ProxySPEX: Inference-Efficient Interpretability via Sparse Feature Interactions in LLMs
Landon Butler, Abhineet Agarwal, Justin Singh Kang, Yigit Efe Erginbas, Bin Yu, Kannan Ramchandran
TL;DR
ProxySPEX tackles the challenge of inferring interpretable, high‑order feature interactions in large language models by exploiting hierarchical structure in the Fourier spectrum of the value function. It trains a gradient boosted tree proxy on masked inputs to efficiently capture interactions, then extracts a sparse, interpretable spectrum (≈$200$ coefficients) to approximate Shapley‑style attributions with far fewer model inferences than prior approaches like SPEX. Across four high‑dimensional datasets, ProxySPEX achieves substantially higher faithfulness than marginal methods and comparable or better fidelity with ~10× fewer inferences, delivering practical speedups (3–5×) for sentiment and image‑caption tasks.

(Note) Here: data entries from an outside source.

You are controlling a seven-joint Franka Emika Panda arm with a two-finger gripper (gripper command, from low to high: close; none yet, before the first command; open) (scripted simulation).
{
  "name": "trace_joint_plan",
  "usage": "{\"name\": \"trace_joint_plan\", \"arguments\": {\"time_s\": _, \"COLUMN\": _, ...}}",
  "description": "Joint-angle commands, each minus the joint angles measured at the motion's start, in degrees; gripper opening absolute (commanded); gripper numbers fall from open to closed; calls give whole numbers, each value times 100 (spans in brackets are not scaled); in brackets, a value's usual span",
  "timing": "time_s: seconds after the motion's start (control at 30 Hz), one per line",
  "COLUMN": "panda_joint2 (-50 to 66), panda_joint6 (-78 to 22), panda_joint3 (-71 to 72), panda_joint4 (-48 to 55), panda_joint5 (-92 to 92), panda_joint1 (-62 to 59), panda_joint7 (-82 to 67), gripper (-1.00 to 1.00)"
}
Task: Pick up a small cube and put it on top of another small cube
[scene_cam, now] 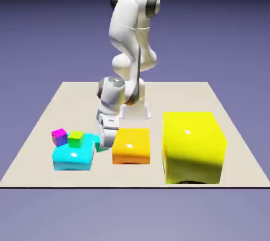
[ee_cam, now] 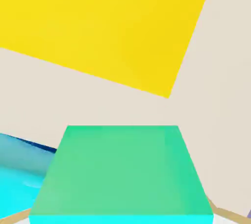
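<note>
Beige tabletop [scene_cam: 47, 124] is sitting before a blue-violet backdrop [scene_cam: 232, 34], carrying cyan, orange and yellow blocks. Gripper [scene_cam: 105, 144] is clamping the teal cube [ee_cam: 122, 174].

A flat, pale beige tabletop [scene_cam: 232, 129] is lying at the centre of the exterior view, narrowing toward its far edge and showing a thin, slightly darker front edge. A plain blue-violet backdrop [scene_cam: 221, 34] is surrounding it on all sides, fading to near black along the top of the picture and growing lighter toward the middle and bottom. Light is falling from above, casting a small dark shadow on the tabletop near its front edge at the exterior view's right. In the hand view, the same beige surface [ee_cam: 220, 71] is filling the right side, evenly lit and unmarked.
</note>
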Motion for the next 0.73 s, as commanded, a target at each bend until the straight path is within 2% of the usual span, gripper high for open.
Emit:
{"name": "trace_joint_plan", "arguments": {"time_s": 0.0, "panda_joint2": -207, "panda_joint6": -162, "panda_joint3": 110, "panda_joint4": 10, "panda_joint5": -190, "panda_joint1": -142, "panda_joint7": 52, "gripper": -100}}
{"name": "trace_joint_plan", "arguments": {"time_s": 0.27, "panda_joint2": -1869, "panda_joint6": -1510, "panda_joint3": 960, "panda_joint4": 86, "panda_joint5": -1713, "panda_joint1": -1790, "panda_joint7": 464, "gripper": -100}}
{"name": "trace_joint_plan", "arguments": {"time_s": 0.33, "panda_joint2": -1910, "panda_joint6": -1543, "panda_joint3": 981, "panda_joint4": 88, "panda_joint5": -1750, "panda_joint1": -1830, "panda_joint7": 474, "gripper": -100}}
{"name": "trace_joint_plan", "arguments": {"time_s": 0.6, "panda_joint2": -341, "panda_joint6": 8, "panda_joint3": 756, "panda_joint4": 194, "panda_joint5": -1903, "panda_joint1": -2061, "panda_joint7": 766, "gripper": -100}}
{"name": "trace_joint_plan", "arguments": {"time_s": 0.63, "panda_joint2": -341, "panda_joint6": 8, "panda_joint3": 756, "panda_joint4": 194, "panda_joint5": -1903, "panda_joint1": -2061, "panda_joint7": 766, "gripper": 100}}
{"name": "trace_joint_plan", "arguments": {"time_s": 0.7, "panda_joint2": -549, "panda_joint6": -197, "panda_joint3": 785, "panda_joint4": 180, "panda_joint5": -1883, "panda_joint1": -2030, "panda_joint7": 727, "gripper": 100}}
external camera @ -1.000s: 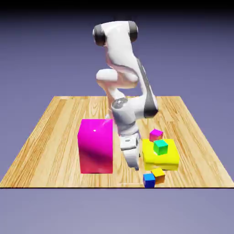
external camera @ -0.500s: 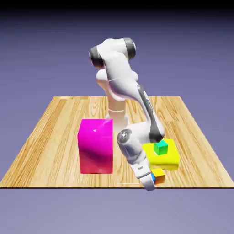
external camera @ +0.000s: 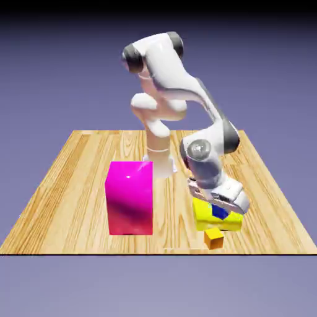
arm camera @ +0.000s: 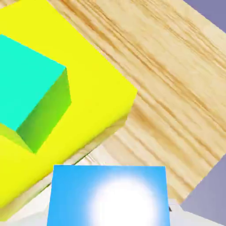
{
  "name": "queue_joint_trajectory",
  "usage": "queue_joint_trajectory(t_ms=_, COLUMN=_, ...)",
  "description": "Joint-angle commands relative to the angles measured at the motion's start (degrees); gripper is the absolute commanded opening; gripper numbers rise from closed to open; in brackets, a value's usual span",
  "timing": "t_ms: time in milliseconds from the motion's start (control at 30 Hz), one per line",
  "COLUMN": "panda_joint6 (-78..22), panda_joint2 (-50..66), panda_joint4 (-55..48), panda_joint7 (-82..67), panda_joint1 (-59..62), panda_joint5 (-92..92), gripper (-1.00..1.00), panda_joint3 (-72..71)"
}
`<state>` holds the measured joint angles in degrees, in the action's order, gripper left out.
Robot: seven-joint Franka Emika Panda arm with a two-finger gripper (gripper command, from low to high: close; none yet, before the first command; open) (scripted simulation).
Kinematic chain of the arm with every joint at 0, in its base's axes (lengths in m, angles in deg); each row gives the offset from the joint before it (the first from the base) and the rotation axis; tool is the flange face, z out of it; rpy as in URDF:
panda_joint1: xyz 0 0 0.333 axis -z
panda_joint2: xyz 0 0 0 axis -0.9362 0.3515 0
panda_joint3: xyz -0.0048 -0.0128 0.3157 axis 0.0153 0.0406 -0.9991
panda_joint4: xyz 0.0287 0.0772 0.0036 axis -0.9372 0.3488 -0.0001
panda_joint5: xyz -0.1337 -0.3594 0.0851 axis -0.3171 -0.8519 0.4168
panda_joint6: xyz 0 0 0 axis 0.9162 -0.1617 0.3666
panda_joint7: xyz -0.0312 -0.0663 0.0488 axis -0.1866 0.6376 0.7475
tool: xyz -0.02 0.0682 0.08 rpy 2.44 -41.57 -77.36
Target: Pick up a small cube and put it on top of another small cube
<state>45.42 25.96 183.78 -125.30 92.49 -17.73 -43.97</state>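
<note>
Currently end effector [external camera: 218,209] pinches blue cube [arm camera: 108,196] above yellow block [arm camera: 95,95], near green cube [arm camera: 31,99]; cube looks rigid, light, smooth—flat opposite faces suit gripping.

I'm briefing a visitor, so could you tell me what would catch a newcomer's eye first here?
The white arm, bent over the table's near right, holds the small blue cube in its gripper above the yellow block. A tall magenta block stands on the exterior view's left. A small green cube sits on the yellow block.
</note>
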Motion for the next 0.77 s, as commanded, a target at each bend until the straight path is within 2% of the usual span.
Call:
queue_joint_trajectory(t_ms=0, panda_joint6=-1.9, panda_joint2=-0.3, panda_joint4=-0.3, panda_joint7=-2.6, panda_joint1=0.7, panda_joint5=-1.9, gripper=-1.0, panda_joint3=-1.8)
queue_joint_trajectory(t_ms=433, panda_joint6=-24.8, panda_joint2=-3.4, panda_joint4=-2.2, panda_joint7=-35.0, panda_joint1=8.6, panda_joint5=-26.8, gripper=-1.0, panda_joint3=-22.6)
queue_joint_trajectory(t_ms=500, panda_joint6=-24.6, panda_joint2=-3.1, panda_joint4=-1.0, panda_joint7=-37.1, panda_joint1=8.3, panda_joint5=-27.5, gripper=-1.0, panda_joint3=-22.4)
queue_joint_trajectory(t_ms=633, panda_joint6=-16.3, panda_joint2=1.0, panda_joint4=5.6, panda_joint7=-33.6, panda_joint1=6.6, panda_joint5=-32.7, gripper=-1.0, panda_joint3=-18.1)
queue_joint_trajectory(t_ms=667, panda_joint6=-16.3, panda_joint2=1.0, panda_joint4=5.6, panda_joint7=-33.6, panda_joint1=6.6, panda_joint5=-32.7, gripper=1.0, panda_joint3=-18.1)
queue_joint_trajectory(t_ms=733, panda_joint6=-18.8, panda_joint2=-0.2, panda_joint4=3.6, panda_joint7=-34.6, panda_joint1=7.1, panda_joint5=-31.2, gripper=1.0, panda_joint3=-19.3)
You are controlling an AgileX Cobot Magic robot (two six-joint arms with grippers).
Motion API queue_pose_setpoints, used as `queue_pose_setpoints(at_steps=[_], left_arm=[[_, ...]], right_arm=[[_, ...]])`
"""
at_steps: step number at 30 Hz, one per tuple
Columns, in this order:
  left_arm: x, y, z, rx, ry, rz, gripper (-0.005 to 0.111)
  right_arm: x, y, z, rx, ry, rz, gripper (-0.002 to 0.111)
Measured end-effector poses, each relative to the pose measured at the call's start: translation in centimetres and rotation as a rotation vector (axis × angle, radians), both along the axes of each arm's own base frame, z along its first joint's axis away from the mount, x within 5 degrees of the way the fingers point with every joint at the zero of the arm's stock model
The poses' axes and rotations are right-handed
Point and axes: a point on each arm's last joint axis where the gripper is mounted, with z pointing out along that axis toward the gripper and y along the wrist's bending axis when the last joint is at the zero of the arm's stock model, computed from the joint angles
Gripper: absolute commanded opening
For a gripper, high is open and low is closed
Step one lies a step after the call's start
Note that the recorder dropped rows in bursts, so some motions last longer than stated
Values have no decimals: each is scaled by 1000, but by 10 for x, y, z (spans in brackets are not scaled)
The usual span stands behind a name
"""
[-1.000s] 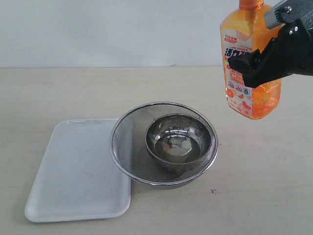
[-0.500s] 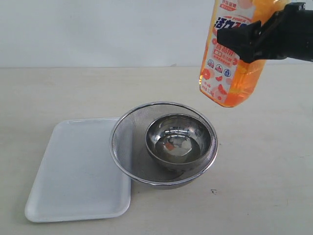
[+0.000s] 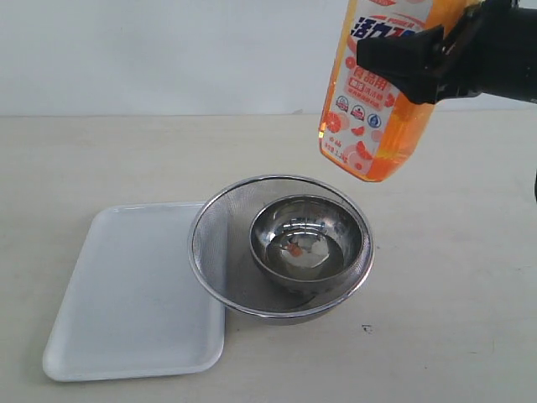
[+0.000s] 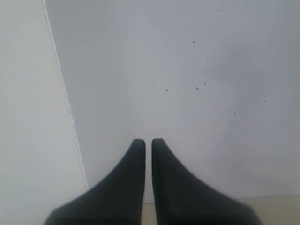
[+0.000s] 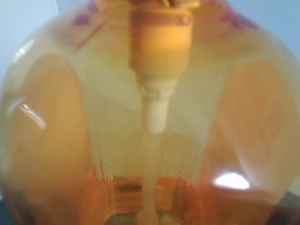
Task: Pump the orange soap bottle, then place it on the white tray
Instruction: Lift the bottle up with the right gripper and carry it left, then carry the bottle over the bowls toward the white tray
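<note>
Position: the tall translucent orange plastic soap bottle (image 3: 369,126) hangs tilted in the air, clear of the beige table (image 3: 453,294) and near the round metal mesh strainer (image 3: 214,243). The top edge of the exterior view cuts off its pump head. The black right gripper (image 3: 403,63) clamps the bottle across its labelled body. The flat rectangular white plastic tray (image 3: 126,294) lies on the table at the left, its edge touching the strainer. A polished steel bowl (image 3: 268,227) sits inside the strainer. The left gripper (image 4: 148,143) faces a pale wall, jaws almost together, holding nothing.
</note>
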Motion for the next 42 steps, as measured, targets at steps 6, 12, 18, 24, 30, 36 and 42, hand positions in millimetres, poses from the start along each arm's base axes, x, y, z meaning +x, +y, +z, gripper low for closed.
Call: queue_pose_setpoints(at_steps=[6,12,18,24,30,36,42], left_arm=[[0,0,0,0,0,0,5],[0,0,0,0,0,0,5],[0,0,0,0,0,0,5],[0,0,0,0,0,0,5],[0,0,0,0,0,0,5],[0,0,0,0,0,0,5],[0,0,0,0,0,0,5]], right_arm=[[-4,9,0,-10,-7,49,0],[-12,35,0,-64,-22,136,0],[-15,53,7,-89,-40,160,0],[-19,69,16,-97,-67,192,0],[-24,80,17,-102,-69,216,0],[-26,83,17,-95,-64,223,0],[-27,84,19,-57,-56,239,0]])
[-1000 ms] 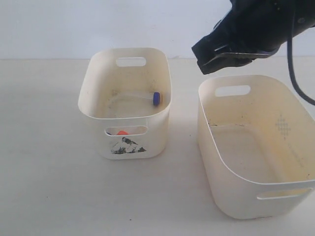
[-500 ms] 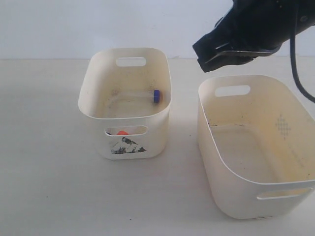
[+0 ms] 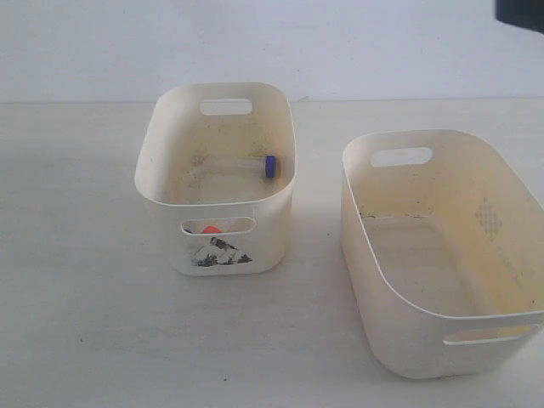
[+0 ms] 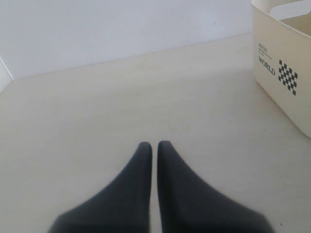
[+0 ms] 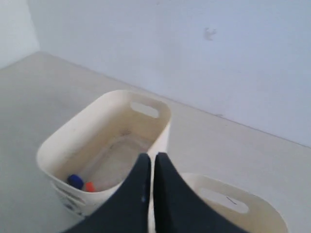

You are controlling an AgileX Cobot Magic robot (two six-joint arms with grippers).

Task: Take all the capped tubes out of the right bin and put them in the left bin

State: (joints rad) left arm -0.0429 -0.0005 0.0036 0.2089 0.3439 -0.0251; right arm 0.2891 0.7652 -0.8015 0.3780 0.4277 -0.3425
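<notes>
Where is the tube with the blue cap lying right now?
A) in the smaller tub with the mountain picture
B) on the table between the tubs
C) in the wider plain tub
A: the blue-capped tube lies inside the left bin, the tub bearing the mountain picture.
</notes>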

The work demonstrates data attribution and mechanistic interpretability capabilities, uncovering synergistic versus redundant data interactions and intra‑/inter‑head dynamics in large models, while acknowledging limitations for non‑hierarchical interactions and calling for future extensions in proxy models and spectral priors.
Abstract
Large Language Models (LLMs) have achieved remarkable performance by capturing complex interactions between input features. To identify these interactions, most existing approaches require enumerating all possible combinations of features up to a given order, causing them to scale poorly with the number of inputs $n$. Recently, Kang et al. (2025) proposed SPEX, an information-theoretic approach that uses interaction sparsity to scale to $n \approx 10^3$ features. SPEX greatly improves upon prior methods but requires tens of thousands of model inferences, which can be prohibitive for large models. In this paper, we observe that LLM feature interactions are often hierarchical -- higher-order interactions are accompanied by their lower-order subsets -- which enables more efficient discovery. To exploit this hierarchy, we propose ProxySPEX, an interaction attribution algorithm that first fits gradient boosted trees to masked LLM outputs and then extracts the important interactions. Experiments across four challenging high-dimensional datasets show that ProxySPEX more faithfully reconstructs LLM outputs by 20% over marginal attribution approaches while using $10\times$ fewer inferences than SPEX. By accounting for interactions, ProxySPEX efficiently identifies the most influential features, providing a scalable approximation of their Shapley values. Further, we apply ProxySPEX to two interpretability tasks. Data attribution, where we identify interactions among CIFAR-10 training samples that influence test predictions, and mechanistic interpretability, where we uncover interactions between attention heads, both within and across layers, on a question-answering task.